▶ [ASSIGNMENT]: Skip the pictures and return every entry exactly as written.

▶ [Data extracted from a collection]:
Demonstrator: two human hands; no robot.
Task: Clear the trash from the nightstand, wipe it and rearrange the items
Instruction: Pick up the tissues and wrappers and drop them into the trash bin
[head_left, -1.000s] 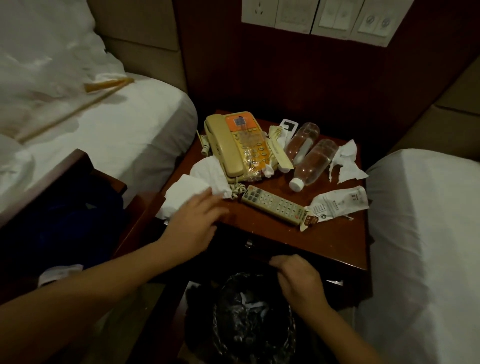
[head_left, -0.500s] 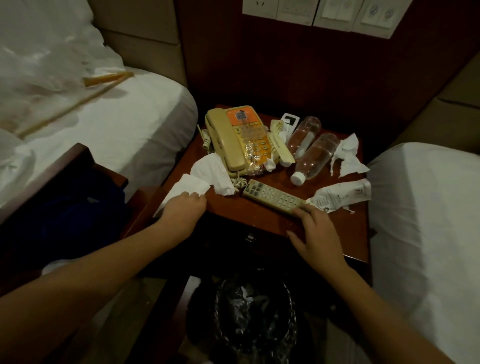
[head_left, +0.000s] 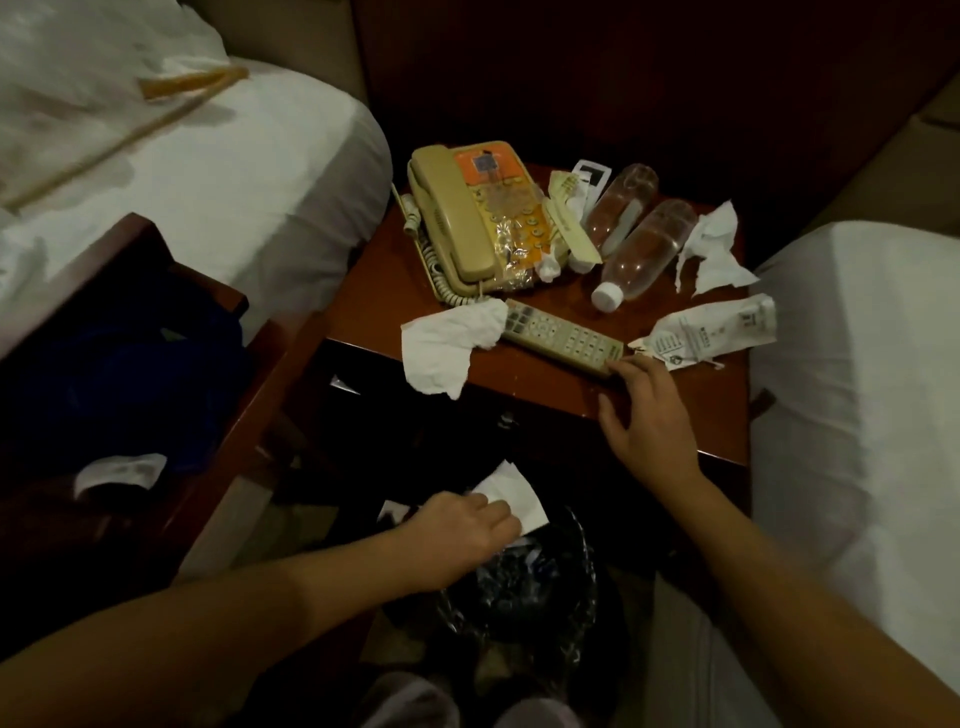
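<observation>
head view: left hand (head_left: 462, 530) pinches a tissue (head_left: 511, 493) over the bin (head_left: 540, 577); right hand (head_left: 647, 415), fingers spread, touches the remote (head_left: 563, 338) on the nightstand (head_left: 519, 374). a careless sweep could knock the remote off.

Single head-worn wide-angle view, looking forward and steeply down from close above. The nightstand (head_left: 524, 384) fills the centre, a bed (head_left: 249, 171) lies far left, another bed (head_left: 857, 364) right, and the bin (head_left: 535, 587) sits near the bottom edge.
</observation>
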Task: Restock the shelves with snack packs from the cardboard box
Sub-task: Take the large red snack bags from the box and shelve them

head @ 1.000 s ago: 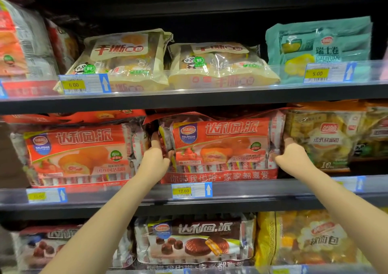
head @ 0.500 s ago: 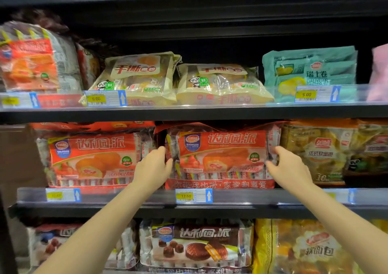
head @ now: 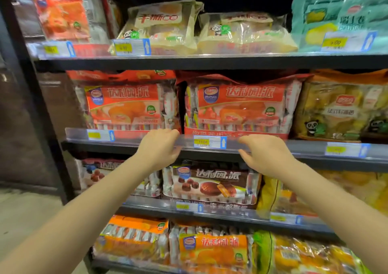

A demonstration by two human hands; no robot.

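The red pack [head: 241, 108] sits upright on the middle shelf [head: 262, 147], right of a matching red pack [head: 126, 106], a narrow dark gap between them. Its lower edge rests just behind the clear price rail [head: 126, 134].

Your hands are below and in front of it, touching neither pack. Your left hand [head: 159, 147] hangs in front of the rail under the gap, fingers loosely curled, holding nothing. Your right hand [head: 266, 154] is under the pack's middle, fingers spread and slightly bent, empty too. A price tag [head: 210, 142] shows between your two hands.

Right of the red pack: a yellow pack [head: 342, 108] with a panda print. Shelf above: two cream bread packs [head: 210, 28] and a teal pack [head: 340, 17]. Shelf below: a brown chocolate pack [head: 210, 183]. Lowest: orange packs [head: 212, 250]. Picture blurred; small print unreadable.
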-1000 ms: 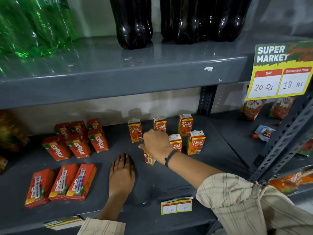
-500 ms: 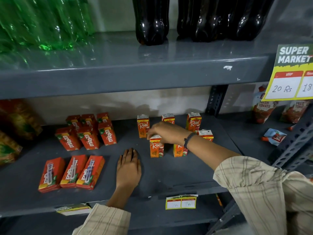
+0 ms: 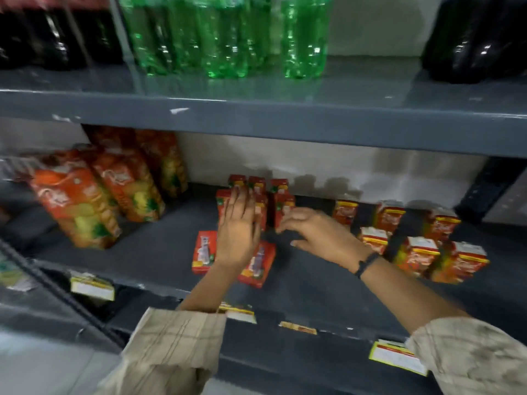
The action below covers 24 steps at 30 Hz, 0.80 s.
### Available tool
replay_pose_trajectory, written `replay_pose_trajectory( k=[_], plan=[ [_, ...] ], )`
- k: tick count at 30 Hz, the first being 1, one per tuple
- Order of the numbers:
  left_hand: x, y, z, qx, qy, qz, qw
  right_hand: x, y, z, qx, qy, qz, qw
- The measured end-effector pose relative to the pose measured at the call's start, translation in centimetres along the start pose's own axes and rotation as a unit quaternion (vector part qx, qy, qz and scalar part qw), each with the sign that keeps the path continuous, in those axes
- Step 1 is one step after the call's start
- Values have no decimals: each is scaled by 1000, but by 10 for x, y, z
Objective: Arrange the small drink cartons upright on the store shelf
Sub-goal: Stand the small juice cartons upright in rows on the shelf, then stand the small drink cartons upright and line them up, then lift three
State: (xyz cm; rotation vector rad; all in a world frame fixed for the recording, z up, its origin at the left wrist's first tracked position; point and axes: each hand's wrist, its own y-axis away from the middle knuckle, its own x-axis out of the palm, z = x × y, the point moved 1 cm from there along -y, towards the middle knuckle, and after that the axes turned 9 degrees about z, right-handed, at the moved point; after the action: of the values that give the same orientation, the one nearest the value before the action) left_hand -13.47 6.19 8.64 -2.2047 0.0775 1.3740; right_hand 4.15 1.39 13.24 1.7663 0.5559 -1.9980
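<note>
Several small red cartons (image 3: 283, 208) stand upright in a tight cluster at the back of the grey shelf (image 3: 159, 249). In front of them, red cartons lie flat (image 3: 203, 252), partly hidden under my left hand (image 3: 238, 232), whose extended fingers reach the front of the cluster. My right hand (image 3: 319, 238) hovers just right of the cluster, fingers apart and holding nothing. To the right, several small orange cartons (image 3: 422, 255) stand upright in two loose rows. The frame is blurred by motion.
Large orange juice packs (image 3: 77, 206) stand at the shelf's left. Green bottles (image 3: 228, 35) and dark bottles (image 3: 479, 38) fill the shelf above. Price tags (image 3: 92, 287) hang along the front edge, and a slanted metal bar crosses the lower left.
The view has swung left. My right hand let go of the orange carton and moved left to the red cluster. My left hand lifted off the shelf and moved over the flat cartons.
</note>
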Motion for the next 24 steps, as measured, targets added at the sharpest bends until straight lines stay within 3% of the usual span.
replay_pose_trajectory(
  k=[4,8,13,18,22,24],
  plan=[
    [-28,17,95,-55,-36,20,998,47,-41,42,-76,74,52,993],
    [-22,38,165,-103,-36,96,989,75,-56,61,-36,111,100,988],
    [-2,41,190,-99,-26,188,977,94,-50,69,20,135,87,987],
    [18,44,194,-66,-25,204,976,94,-44,71,37,173,62,982],
    [24,42,198,-59,-32,190,980,75,-39,68,183,65,-31,980],
    [26,41,199,-60,-33,187,980,65,-39,63,306,-87,-127,940]
  ],
)
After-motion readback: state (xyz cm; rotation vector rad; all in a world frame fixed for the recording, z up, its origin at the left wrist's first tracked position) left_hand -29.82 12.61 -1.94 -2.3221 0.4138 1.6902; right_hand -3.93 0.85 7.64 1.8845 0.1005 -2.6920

▶ [OUTPUT BELOW]:
Demonstrator: two human hands; no robot.
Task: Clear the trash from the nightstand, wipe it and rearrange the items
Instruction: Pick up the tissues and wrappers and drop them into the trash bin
[head_left, -1.000s] 
[head_left, -0.500s] 
[head_left, +0.000s] 
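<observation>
head view: left hand (head_left: 462, 530) pinches a tissue (head_left: 511, 493) over the bin (head_left: 540, 577); right hand (head_left: 647, 415), fingers spread, touches the remote (head_left: 563, 338) on the nightstand (head_left: 519, 374). a careless sweep could knock the remote off.

Single head-worn wide-angle view, looking forward and steeply down from close above. The nightstand (head_left: 524, 384) fills the centre, a bed (head_left: 249, 171) lies far left, another bed (head_left: 857, 364) right, and the bin (head_left: 535, 587) sits near the bottom edge.
</observation>
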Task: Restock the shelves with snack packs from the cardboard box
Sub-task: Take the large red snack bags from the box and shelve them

head @ 1.000 s ago: 
head @ 0.500 s ago: 
head @ now: 

A demonstration by two human hands; no robot.

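The red pack [head: 241, 108] sits upright on the middle shelf [head: 262, 147], right of a matching red pack [head: 126, 106], a narrow dark gap between them. Its lower edge rests just behind the clear price rail [head: 126, 134].

Your hands are below and in front of it, touching neither pack. Your left hand [head: 159, 147] hangs in front of the rail under the gap, fingers loosely curled, holding nothing. Your right hand [head: 266, 154] is under the pack's middle, fingers spread and slightly bent, empty too. A price tag [head: 210, 142] shows between your two hands.

Right of the red pack: a yellow pack [head: 342, 108] with a panda print. Shelf above: two cream bread packs [head: 210, 28] and a teal pack [head: 340, 17]. Shelf below: a brown chocolate pack [head: 210, 183]. Lowest: orange packs [head: 212, 250]. Picture blurred; small print unreadable.
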-1000 ms: 
-500 ms: 
+0 ms: 
The action below covers 24 steps at 30 Hz, 0.80 s.
### Available tool
replay_pose_trajectory, written `replay_pose_trajectory( k=[_], plan=[ [_, ...] ], )`
- k: tick count at 30 Hz, the first being 1, one per tuple
- Order of the numbers:
  left_hand: x, y, z, qx, qy, qz, qw
  right_hand: x, y, z, qx, qy, qz, qw
- The measured end-effector pose relative to the pose measured at the call's start, translation in centimetres along the start pose's own axes and rotation as a unit quaternion (vector part qx, qy, qz and scalar part qw), each with the sign that keeps the path continuous, in those axes
- Step 1 is one step after the call's start
- Values have no decimals: each is scaled by 1000, but by 10 for x, y, z
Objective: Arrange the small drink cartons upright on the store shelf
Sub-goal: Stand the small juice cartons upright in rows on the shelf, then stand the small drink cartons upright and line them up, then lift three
State: (xyz cm; rotation vector rad; all in a world frame fixed for the recording, z up, its origin at the left wrist's first tracked position; point and axes: each hand's wrist, its own y-axis away from the middle knuckle, its own x-axis out of the palm, z = x × y, the point moved 1 cm from there along -y, towards the middle knuckle, and after that the axes turned 9 degrees about z, right-handed, at the moved point; after the action: of the values that give the same orientation, the one nearest the value before the action) left_hand -13.47 6.19 8.64 -2.2047 0.0775 1.3740; right_hand 4.15 1.39 13.24 1.7663 0.5559 -1.9980
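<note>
Several small red cartons (image 3: 283, 208) stand upright in a tight cluster at the back of the grey shelf (image 3: 159, 249). In front of them, red cartons lie flat (image 3: 203, 252), partly hidden under my left hand (image 3: 238, 232), whose extended fingers reach the front of the cluster. My right hand (image 3: 319, 238) hovers just right of the cluster, fingers apart and holding nothing. To the right, several small orange cartons (image 3: 422, 255) stand upright in two loose rows. The frame is blurred by motion.
Large orange juice packs (image 3: 77, 206) stand at the shelf's left. Green bottles (image 3: 228, 35) and dark bottles (image 3: 479, 38) fill the shelf above. Price tags (image 3: 92, 287) hang along the front edge, and a slanted metal bar crosses the lower left.
The view has swung left. My right hand let go of the orange carton and moved left to the red cluster. My left hand lifted off the shelf and moved over the flat cartons.
</note>
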Motion for the next 24 steps, as measured, targets added at the sharpest bends until straight lines stay within 3% of the usual span.
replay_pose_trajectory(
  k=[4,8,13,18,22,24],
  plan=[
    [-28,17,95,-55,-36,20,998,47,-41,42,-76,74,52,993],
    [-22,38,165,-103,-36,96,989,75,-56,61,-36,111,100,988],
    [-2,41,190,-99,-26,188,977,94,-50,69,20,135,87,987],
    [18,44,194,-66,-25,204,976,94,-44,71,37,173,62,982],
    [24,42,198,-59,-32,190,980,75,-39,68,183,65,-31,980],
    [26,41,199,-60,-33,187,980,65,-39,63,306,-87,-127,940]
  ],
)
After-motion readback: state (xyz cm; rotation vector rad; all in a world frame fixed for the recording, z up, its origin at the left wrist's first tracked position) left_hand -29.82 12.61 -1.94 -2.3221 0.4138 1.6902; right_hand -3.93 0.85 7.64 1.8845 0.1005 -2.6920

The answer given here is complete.